Rano Chloe zaczęła pakować potrzebne rzeczy na wyprawę do skórzanego brązowego plecaka. Była szczęśliwa, że nowo poznani przyjaciele chcą zabrać ją na swoją misję.
Po chwili usłyszała pukanie do drzwi. Podeszła i otworzyła.
- Witaj, Chloe! - powiedziała Bethy.
- Witajcie - rudowłosa powitała bliźniaczki i Niama. Zaprosiła ich do środka.
- Jesteś gotowa? - spytał z uśmiechem ciemny blondyn. - Dziś wieczorem wyruszamy.
- Tak, jestem przygotowana - odpowiedziała Chloe. Całą czwórką przeszli w głąb pokoju. Bethy i Mina usiadły na podłodze, Niam na łóżku, a rudowłosa w fotelu.

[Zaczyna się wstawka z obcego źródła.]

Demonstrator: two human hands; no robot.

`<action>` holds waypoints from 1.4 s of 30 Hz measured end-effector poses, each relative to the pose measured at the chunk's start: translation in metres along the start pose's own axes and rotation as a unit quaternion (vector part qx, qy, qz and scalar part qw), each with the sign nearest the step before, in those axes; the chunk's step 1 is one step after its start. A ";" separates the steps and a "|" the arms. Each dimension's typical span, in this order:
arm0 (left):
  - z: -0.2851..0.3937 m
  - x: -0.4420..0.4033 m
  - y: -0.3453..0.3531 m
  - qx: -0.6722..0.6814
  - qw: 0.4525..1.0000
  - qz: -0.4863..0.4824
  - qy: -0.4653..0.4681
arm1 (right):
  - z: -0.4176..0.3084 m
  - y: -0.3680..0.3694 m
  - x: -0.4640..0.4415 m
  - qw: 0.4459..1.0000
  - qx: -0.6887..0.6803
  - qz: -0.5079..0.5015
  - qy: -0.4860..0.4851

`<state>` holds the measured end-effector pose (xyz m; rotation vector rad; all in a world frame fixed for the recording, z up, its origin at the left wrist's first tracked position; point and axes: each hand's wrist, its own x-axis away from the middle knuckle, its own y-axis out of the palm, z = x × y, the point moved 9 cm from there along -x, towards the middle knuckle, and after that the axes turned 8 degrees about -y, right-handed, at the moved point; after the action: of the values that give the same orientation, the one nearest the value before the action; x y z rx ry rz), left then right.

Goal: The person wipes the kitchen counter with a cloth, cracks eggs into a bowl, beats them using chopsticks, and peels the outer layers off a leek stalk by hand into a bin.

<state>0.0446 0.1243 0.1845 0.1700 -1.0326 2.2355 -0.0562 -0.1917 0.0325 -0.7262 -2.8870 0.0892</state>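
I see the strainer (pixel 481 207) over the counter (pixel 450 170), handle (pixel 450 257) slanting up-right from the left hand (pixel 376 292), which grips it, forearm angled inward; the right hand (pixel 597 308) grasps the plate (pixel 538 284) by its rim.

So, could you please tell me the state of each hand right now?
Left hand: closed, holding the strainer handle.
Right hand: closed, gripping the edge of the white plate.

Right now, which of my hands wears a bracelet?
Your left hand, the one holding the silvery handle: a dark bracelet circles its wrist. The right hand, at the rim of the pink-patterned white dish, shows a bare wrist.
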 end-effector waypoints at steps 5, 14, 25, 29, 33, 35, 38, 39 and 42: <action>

- A gdzie dokładnie jest ta siedziba demonów? - spytała Chloe. Blondyn odpowiedział:
- Jest to na północ od Zakonu. W Hallow Range.
- I jaki jest cel tej misji? - dopytywała dziewczyna.
- Musimy udać się na przeszpiegi, by sprawdzić, czy pogłoski o tym, że demony szykują na nas atak, są prawdą - powiedziała Mina. Chloe kiwnęła głową na znak, że rozumie.
* * *
W południe rudowłosa postanowiła udać się do salonu. W drodze spotkała Destiny.
- Hej, to prawda, że dziś wieczorem wyruszasz z Niamem, Bethy i Miną do Hallow Range?- spytała czarnowłosa.
- Tak - odpowiedziała Chloe. - A co?
- A nic- rzekła Destiny. - Zazdroszczę ci.
Obie weszły do salonu i usiadły w zielonych fotelach. Rudowłosa powiedziała:
- Niam mówił mi, że mam na ciebie uważać.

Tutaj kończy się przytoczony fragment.